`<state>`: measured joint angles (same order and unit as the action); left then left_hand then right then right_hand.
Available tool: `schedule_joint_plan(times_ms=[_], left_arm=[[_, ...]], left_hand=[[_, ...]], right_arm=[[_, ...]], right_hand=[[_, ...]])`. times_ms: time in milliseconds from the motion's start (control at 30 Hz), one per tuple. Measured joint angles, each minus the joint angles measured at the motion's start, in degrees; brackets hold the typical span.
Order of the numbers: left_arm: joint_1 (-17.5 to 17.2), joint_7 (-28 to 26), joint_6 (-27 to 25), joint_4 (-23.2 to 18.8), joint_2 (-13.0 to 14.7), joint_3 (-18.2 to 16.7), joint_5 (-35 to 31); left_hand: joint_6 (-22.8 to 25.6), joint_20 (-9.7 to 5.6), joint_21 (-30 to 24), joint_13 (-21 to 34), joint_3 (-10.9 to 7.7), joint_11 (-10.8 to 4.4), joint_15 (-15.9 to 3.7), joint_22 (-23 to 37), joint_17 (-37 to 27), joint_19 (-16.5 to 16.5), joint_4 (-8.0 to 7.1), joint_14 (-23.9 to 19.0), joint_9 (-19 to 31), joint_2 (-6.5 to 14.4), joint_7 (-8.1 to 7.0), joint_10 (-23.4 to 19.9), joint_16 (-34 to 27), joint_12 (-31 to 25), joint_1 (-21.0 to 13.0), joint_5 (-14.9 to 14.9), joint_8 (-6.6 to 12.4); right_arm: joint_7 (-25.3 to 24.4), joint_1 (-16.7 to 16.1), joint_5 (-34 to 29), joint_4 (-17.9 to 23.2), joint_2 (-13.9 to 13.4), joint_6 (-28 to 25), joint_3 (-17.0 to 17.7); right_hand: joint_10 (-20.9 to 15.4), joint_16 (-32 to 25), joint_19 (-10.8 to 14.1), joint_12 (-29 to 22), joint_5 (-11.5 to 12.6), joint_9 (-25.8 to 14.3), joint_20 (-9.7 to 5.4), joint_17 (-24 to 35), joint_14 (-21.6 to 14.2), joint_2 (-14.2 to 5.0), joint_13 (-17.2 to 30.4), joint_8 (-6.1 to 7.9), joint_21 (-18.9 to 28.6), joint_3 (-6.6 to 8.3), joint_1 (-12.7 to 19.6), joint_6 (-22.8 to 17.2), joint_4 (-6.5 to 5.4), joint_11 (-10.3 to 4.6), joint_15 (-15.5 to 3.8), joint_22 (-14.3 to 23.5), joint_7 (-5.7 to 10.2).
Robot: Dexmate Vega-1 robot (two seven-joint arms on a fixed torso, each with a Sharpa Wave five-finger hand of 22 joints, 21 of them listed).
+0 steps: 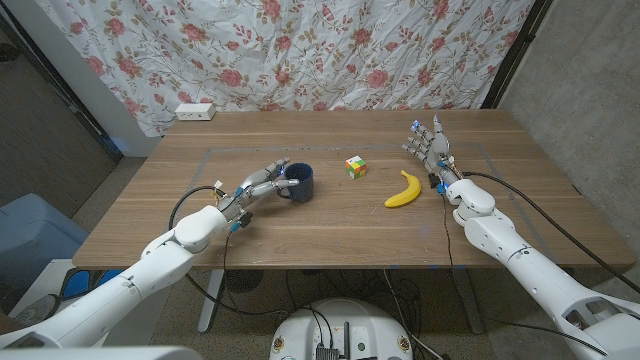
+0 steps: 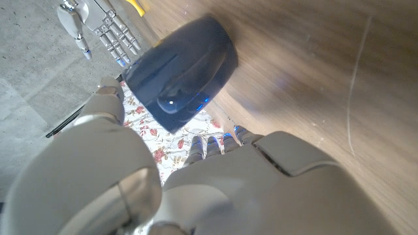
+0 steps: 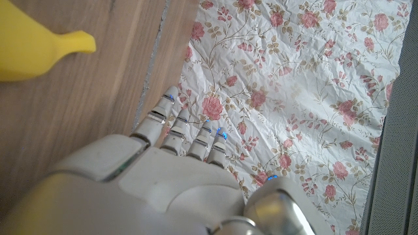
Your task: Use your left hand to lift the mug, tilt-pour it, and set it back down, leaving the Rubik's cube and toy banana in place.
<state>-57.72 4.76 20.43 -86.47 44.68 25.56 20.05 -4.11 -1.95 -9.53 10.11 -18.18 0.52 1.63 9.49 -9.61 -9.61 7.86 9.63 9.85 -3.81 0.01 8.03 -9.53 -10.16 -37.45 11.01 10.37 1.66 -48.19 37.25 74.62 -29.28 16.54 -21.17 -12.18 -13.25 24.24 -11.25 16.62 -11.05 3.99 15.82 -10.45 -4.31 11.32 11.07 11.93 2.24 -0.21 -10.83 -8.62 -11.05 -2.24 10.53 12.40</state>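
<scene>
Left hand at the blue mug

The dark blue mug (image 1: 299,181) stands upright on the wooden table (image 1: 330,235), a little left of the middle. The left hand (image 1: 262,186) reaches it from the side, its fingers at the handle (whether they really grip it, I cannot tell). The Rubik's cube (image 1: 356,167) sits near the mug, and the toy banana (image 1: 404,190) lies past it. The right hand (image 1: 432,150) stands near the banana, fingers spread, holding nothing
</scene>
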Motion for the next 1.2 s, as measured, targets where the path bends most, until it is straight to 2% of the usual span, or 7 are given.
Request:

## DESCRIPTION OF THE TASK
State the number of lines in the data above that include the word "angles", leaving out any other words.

## SOLUTION
2